Hanna is the first hurricane for the 2020 Atlantic storm season, which is expected to be unlike any other in recent memory. Authorities will have to contend with sheltering and evacuating people while also maintaining social distancing protocols and other pandemic restrictions.
By nightfall, Hanna’s blistering winds were ripping up the Texas coast near Corpus Christi. A deadly storm surge was expected to hit a 483-kilometer area of the shoreline, from the town of Sargent in the north to Port Mansfield in the south, the National Hurricane Center (NHC) said.
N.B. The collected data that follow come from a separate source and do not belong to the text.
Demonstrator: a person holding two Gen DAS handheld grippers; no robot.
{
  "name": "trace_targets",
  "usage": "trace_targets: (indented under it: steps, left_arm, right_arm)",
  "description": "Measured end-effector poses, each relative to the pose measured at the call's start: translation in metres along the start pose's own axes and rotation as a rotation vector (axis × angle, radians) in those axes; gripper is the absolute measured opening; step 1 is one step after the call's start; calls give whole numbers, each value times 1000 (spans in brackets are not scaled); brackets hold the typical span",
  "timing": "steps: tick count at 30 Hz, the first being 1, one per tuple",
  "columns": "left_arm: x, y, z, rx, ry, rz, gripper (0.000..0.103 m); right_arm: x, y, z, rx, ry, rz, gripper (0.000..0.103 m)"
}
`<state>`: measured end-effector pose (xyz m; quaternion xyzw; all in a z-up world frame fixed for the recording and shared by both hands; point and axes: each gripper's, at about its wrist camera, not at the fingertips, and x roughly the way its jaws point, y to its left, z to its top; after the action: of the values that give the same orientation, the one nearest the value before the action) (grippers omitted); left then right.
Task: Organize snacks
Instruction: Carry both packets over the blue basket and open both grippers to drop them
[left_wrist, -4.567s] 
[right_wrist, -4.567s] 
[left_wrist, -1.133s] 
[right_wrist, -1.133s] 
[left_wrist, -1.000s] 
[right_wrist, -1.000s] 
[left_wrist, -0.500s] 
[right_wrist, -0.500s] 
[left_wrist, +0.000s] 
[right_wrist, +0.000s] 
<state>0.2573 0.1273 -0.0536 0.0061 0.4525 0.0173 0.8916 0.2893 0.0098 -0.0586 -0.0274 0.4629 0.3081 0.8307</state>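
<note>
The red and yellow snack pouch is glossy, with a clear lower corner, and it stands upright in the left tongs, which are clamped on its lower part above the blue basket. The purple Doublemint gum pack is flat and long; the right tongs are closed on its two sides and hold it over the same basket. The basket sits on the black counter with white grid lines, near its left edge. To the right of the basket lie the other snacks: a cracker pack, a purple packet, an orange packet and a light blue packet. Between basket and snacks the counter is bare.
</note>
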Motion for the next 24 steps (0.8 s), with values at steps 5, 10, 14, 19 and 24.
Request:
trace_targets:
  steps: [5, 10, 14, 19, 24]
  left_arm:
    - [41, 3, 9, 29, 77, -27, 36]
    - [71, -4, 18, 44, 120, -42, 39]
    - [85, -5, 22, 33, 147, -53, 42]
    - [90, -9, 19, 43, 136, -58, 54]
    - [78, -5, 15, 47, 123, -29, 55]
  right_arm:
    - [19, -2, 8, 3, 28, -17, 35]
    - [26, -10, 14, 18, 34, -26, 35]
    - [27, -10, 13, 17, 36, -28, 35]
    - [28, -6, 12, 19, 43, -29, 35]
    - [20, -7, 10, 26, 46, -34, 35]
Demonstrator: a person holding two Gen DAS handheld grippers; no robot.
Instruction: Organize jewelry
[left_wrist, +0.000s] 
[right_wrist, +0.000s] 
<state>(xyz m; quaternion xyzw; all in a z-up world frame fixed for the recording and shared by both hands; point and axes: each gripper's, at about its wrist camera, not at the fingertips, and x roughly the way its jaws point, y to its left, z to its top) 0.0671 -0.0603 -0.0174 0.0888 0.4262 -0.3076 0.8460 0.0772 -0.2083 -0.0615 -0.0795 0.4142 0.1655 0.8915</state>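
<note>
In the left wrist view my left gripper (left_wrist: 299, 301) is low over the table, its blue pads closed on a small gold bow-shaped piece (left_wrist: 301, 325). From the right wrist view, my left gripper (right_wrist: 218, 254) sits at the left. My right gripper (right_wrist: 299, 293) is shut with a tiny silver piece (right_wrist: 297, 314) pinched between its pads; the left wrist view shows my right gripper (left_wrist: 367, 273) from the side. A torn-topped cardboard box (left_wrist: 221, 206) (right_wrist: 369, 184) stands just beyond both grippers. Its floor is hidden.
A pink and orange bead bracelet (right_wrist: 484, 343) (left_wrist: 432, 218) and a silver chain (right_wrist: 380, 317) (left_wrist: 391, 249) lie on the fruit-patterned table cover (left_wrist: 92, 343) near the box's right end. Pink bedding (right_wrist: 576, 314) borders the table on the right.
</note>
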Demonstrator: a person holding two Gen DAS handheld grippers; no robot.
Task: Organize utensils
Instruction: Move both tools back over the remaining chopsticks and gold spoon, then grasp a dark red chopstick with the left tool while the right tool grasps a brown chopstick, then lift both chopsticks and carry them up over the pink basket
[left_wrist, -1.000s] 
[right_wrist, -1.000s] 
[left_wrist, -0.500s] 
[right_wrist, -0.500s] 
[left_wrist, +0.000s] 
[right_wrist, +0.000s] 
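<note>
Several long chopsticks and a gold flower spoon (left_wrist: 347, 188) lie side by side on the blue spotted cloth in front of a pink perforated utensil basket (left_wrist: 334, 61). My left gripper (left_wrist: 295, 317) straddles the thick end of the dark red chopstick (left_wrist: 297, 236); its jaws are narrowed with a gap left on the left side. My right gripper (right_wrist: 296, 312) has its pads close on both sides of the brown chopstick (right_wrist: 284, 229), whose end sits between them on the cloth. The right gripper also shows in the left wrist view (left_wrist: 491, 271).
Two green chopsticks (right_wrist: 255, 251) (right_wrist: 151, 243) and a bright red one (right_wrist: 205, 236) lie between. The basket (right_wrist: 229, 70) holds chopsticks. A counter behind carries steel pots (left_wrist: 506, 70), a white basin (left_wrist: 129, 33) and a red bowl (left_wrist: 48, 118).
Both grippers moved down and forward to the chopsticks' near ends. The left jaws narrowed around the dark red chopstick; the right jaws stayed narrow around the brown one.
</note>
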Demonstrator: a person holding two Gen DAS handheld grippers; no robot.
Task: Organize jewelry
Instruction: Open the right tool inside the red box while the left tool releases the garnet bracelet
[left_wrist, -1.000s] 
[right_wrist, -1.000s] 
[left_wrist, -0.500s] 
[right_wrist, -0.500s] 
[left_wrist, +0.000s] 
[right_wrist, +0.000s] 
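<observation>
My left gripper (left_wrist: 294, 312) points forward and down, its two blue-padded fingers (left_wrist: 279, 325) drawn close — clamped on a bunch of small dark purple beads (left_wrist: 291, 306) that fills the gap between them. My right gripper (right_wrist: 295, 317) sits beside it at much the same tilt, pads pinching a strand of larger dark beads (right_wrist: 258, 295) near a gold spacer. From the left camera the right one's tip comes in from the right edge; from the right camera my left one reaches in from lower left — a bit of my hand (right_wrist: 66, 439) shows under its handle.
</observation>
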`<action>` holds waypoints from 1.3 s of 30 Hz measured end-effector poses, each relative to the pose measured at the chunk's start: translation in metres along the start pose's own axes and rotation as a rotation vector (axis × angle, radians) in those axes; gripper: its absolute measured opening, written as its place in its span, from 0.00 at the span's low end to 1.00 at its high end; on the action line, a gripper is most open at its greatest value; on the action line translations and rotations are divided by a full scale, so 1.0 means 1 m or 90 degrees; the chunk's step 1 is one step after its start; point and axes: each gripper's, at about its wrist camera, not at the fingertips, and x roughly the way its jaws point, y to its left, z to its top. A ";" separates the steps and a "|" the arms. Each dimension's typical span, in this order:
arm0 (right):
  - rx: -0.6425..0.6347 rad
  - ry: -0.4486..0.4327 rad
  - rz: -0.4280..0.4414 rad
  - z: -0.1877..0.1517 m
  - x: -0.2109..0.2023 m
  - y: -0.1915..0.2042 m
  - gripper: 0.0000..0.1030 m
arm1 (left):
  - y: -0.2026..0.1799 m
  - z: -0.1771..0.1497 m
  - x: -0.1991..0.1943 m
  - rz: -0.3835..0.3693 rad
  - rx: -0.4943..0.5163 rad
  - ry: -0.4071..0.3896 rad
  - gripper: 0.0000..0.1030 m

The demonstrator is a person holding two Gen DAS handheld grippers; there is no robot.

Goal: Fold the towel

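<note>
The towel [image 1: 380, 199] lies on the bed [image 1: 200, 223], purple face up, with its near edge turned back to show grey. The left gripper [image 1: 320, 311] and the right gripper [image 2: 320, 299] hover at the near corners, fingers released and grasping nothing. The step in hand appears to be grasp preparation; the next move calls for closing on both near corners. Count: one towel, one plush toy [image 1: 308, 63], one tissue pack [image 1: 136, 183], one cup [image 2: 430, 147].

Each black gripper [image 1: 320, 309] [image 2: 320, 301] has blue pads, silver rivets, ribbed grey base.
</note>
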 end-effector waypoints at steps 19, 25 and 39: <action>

The NHC forecast that Hanna would lose steam as it moved inland across Texas and northeastern Mexico overnight into Sunday. But the storm could dump upward of 0.46 meters of rain in the area through Monday. That could cause life-threatening flash floods, while the storm could spawn tornadoes on the coastal plains.
Hanna, a Category 1 hurricane on the five-step Saffir-Simpson scale, came ashore on Padre Island Saturday afternoon and later made a second landfall in Eastern Kennedy County, Texas.
“Any hurricane is an enormous challenge,” Texas Governor Greg Abbott said during a Saturday briefing about the storm. “This challenge is complicated and made even more severe, seeing that it’s sweeping through an area that is the most challenged area in the state for COVID-19.” Abbott has issued a disaster declaration for 32 counties in Texas that are in the storm’s path.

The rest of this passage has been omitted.